Repeat the data that follows verbatim. Images are not part of the copy.
════════════════════
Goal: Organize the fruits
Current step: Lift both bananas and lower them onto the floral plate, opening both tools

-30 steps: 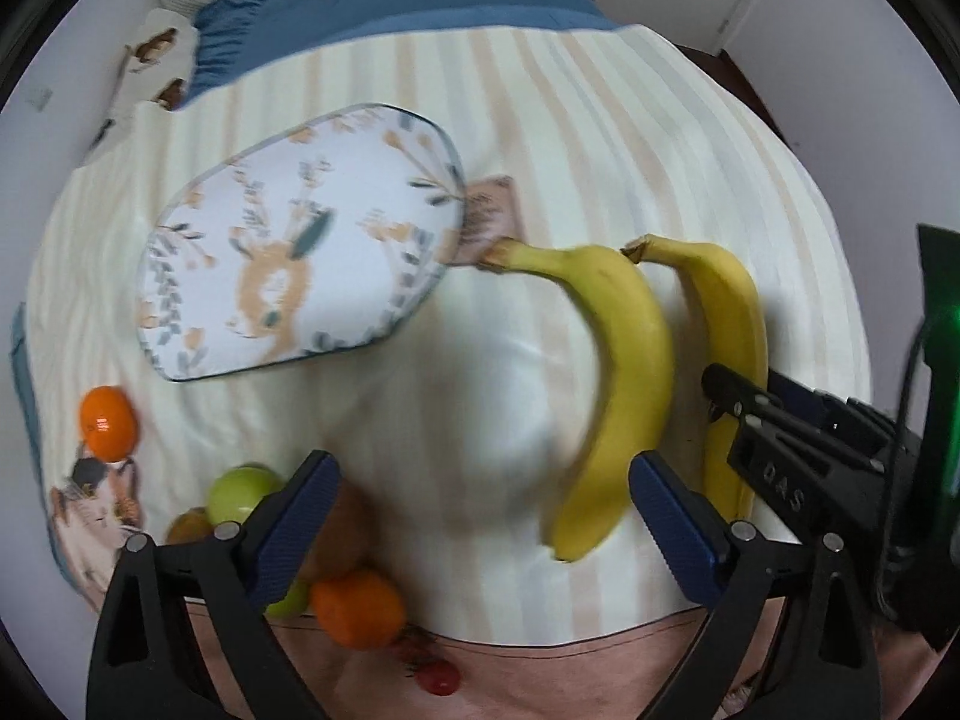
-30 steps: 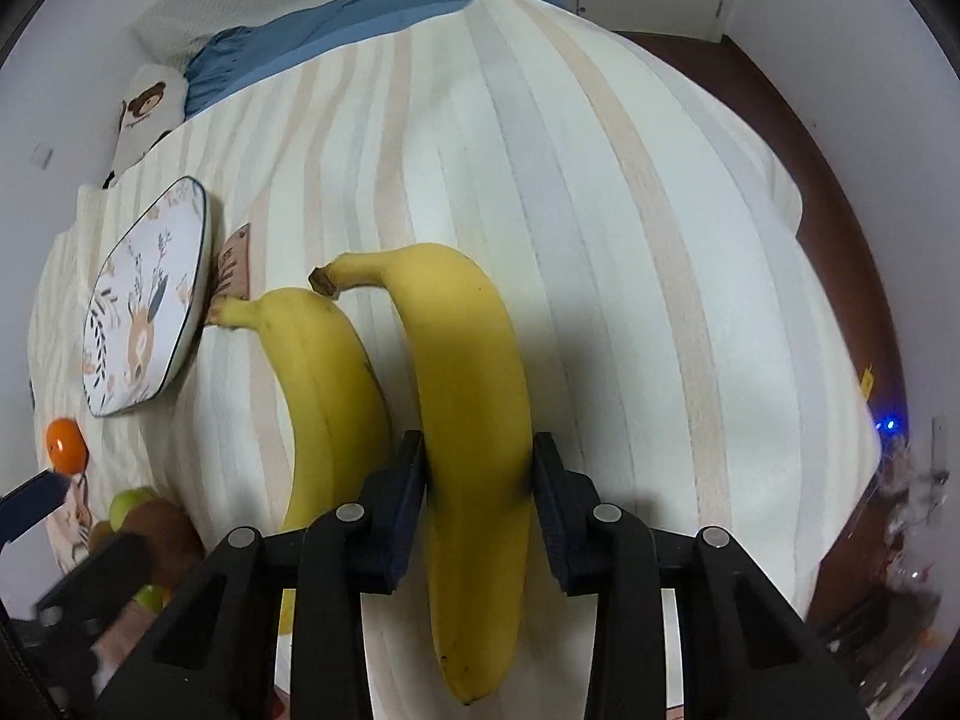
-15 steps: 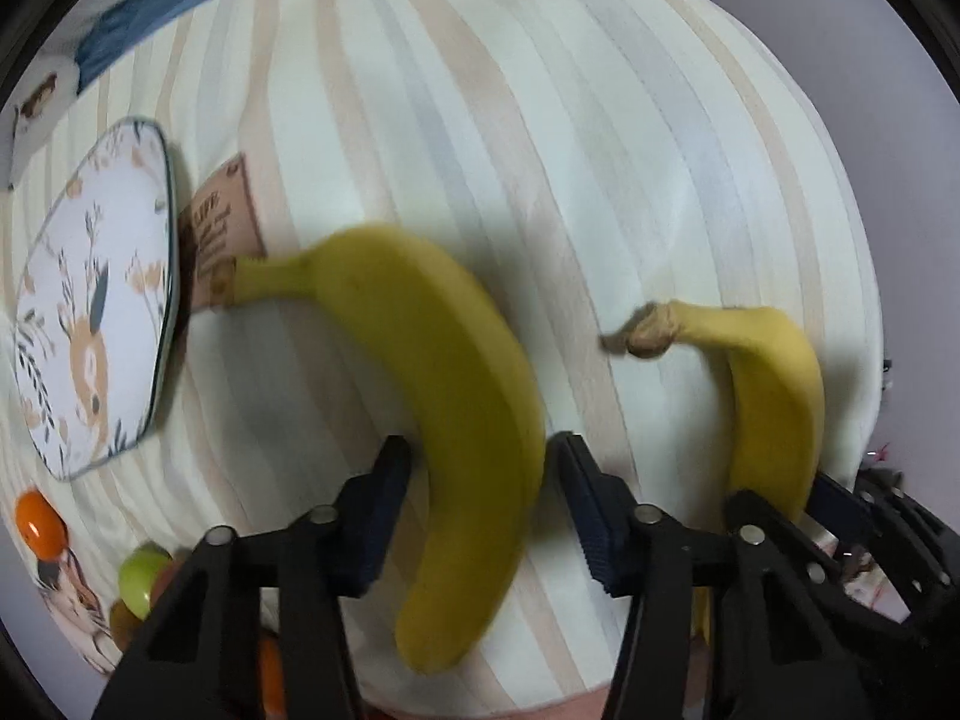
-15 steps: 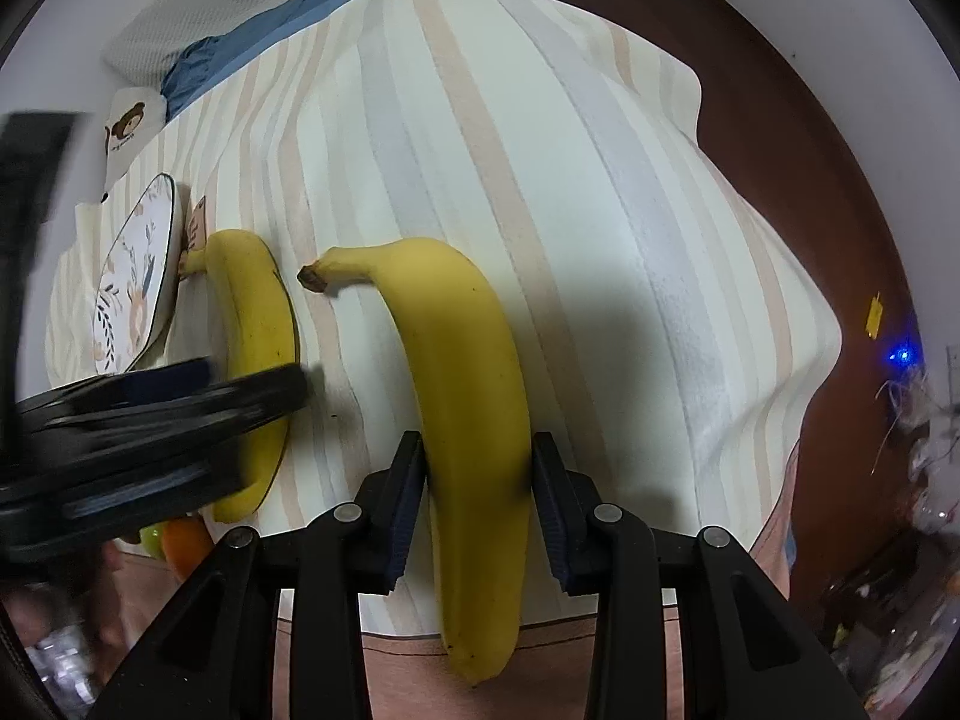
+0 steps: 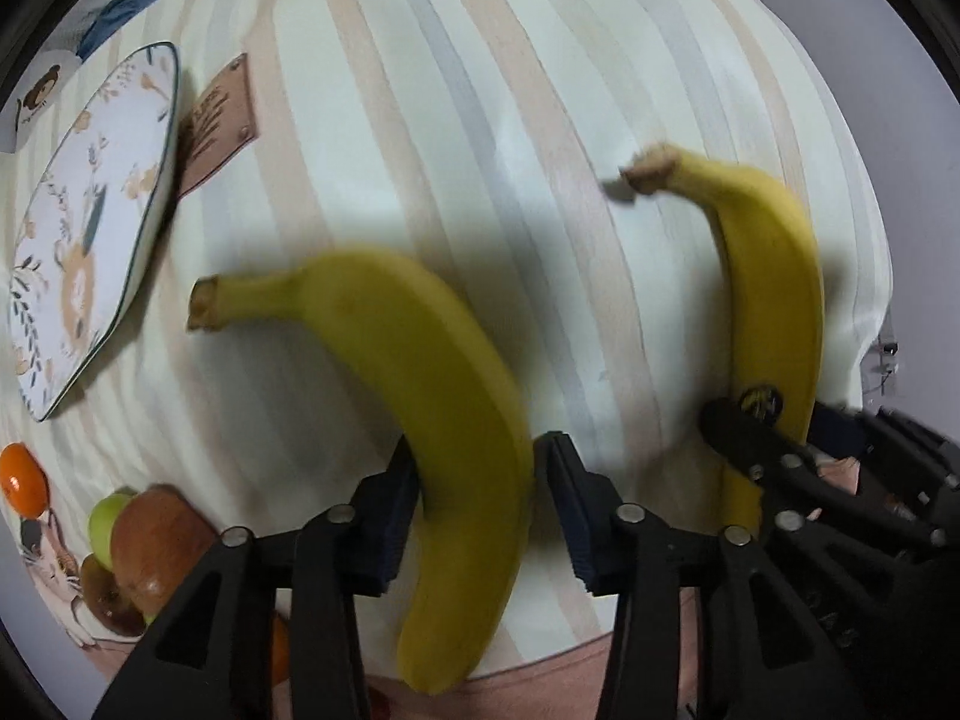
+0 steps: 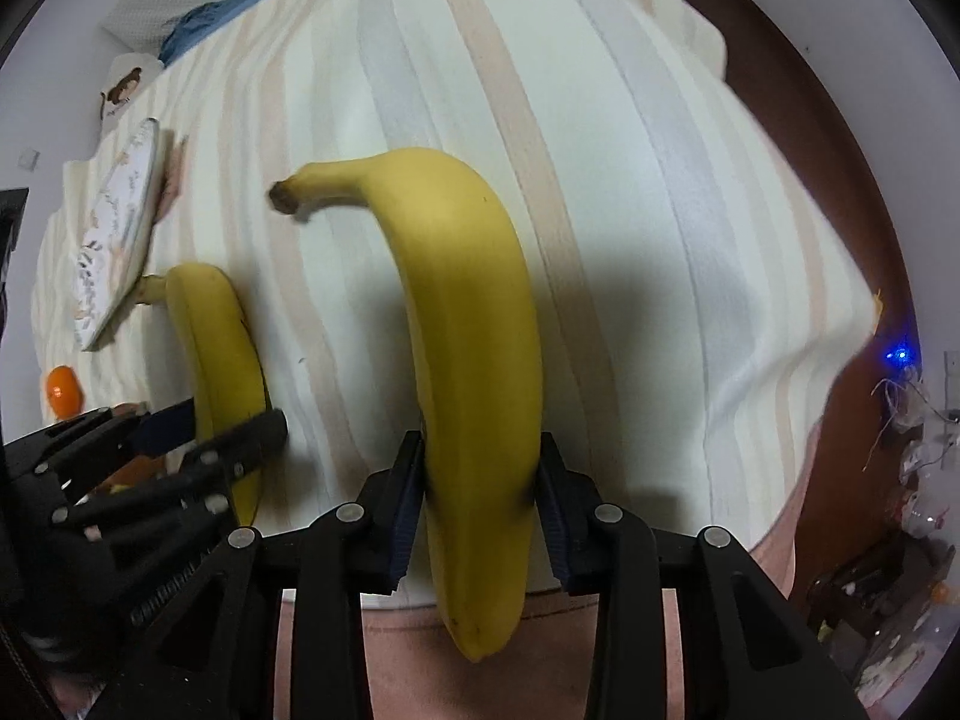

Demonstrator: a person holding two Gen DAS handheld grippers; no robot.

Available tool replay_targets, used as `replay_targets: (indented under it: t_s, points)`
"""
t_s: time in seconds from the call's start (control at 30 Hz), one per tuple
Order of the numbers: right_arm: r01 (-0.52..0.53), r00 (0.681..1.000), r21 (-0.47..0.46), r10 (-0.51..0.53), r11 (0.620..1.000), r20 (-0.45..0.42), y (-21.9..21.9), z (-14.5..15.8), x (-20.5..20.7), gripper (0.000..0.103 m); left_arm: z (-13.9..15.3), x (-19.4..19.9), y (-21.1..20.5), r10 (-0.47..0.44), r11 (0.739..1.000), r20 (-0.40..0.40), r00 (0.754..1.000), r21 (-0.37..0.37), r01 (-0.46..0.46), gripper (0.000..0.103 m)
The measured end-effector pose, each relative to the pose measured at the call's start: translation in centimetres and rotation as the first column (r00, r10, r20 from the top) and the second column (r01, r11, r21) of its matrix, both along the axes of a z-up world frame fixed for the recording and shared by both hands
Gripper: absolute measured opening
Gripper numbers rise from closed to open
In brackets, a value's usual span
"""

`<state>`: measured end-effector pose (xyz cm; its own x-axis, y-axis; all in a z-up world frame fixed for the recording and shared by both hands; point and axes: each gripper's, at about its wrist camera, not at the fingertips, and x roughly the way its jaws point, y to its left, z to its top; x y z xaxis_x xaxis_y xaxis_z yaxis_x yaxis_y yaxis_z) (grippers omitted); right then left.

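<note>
Two yellow bananas are held above a striped bedspread. My left gripper (image 5: 480,504) is shut on the left banana (image 5: 438,396); the same banana (image 6: 222,354) shows at the left of the right wrist view. My right gripper (image 6: 480,498) is shut on the right banana (image 6: 474,348), which also shows in the left wrist view (image 5: 774,276) with the right gripper's fingers (image 5: 756,444) around its lower part. Both bananas point their stems away from me and to the left.
A deer-print cushion (image 5: 84,228) and a brown tag (image 5: 219,120) lie at the left. A pile of fruit sits at the lower left: an orange (image 5: 24,480), a green apple (image 5: 108,516), a brown fruit (image 5: 162,546). The bed edge and dark floor (image 6: 798,138) are at the right.
My left gripper moved right and closed on the left banana, then lifted it off the bedspread, away from the cushion. My right gripper kept its banana and raised it.
</note>
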<state>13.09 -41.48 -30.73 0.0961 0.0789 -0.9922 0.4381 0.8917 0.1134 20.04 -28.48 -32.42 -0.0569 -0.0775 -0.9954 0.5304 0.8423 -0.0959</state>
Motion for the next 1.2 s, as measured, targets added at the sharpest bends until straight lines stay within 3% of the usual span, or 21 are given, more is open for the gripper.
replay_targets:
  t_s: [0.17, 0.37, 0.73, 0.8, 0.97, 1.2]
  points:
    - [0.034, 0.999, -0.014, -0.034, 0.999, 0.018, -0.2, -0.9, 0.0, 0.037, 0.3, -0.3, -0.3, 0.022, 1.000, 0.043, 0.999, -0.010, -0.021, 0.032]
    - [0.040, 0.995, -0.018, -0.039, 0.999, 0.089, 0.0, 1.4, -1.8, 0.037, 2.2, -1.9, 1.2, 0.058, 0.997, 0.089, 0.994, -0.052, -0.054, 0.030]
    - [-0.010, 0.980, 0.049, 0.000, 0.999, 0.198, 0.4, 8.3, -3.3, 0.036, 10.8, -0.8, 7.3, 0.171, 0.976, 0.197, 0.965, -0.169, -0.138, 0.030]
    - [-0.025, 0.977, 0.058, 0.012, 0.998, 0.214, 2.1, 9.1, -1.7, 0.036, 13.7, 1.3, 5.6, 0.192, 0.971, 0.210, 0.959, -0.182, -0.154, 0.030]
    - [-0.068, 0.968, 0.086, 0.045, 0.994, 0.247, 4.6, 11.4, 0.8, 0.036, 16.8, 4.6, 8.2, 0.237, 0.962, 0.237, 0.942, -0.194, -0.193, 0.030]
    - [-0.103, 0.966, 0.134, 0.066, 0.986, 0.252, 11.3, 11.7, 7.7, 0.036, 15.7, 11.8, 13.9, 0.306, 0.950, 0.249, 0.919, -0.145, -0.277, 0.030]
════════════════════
» **YOUR SOLUTION**
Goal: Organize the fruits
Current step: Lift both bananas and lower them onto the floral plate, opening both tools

-30 steps: 
-30 steps: 
-15 steps: 
-15 steps: 
+0 steps: 
+0 steps: 

Demonstrator: a person holding two Gen DAS handheld grippers; no robot.

Available tool replay_targets, used as `replay_targets: (indented under it: t_s, points)`
"""
t_s: time in seconds from the call's start (control at 30 Hz), one per tuple
Order of the numbers: right_arm: r01 (-0.52..0.53), r00 (0.681..1.000), r21 (-0.47..0.46), r10 (-0.51..0.53), r11 (0.620..1.000), r20 (-0.45..0.42), y (-21.9..21.9), z (-14.5..15.8), x (-20.5..20.7), gripper (0.000..0.103 m); left_arm: z (-13.9..15.3), x (-19.4..19.9), y (-21.1..20.5), r10 (-0.47..0.44), r11 (0.739..1.000), r20 (-0.40..0.40), r00 (0.754..1.000), r21 (-0.37..0.37), r01 (-0.46..0.46), gripper (0.000..0.103 m)
The measured end-effector pose, each relative to the pose measured at the call's start: translation in centimetres and rotation as the first column (r00, r10, r20 from the top) and the second column (r01, r11, r21) of its matrix, both along the axes of a z-up world frame fixed for the recording and shared by both hands
Gripper: absolute measured opening
Gripper numbers rise from closed to open
In brackets, a value's usual span
"""

`<state>`: measured end-effector pose (xyz cm; its own x-axis, y-axis; all in a z-up world frame fixed for the recording and shared by both hands; point and axes: each gripper's, at about its wrist camera, not at the fingertips, and x roughly the way its jaws point, y to its left, z to its top; x y z xaxis_x xaxis_y xaxis_z yaxis_x yaxis_y yaxis_z) (grippers omitted); right then left.

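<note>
Two yellow bananas are held above a striped bedspread. My left gripper (image 5: 480,504) is shut on the left banana (image 5: 438,396); the same banana (image 6: 222,354) shows at the left of the right wrist view. My right gripper (image 6: 480,498) is shut on the right banana (image 6: 474,348), which also shows in the left wrist view (image 5: 774,276) with the right gripper's fingers (image 5: 756,444) around its lower part. Both bananas point their stems away from me and to the left.
A deer-print cushion (image 5: 84,228) and a brown tag (image 5: 219,120) lie at the left. A pile of fruit sits at the lower left: an orange (image 5: 24,480), a green apple (image 5: 108,516), a brown fruit (image 5: 162,546). The bed edge and dark floor (image 6: 798,138) are at the right.
My left gripper moved right and closed on the left banana, then lifted it off the bedspread, away from the cushion. My right gripper kept its banana and raised it.
</note>
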<state>13.09 -41.48 -30.73 0.0961 0.0789 -0.9922 0.4381 0.8917 0.1134 20.04 -28.48 -32.42 -0.0569 -0.0775 -0.9954 0.5304 0.8423 -0.0959</state>
Motion for the next 1.2 s, as measured, targets added at the sharpest bends until straight lines stay within 3% of the usual span, or 21 are given, more is open for the gripper.
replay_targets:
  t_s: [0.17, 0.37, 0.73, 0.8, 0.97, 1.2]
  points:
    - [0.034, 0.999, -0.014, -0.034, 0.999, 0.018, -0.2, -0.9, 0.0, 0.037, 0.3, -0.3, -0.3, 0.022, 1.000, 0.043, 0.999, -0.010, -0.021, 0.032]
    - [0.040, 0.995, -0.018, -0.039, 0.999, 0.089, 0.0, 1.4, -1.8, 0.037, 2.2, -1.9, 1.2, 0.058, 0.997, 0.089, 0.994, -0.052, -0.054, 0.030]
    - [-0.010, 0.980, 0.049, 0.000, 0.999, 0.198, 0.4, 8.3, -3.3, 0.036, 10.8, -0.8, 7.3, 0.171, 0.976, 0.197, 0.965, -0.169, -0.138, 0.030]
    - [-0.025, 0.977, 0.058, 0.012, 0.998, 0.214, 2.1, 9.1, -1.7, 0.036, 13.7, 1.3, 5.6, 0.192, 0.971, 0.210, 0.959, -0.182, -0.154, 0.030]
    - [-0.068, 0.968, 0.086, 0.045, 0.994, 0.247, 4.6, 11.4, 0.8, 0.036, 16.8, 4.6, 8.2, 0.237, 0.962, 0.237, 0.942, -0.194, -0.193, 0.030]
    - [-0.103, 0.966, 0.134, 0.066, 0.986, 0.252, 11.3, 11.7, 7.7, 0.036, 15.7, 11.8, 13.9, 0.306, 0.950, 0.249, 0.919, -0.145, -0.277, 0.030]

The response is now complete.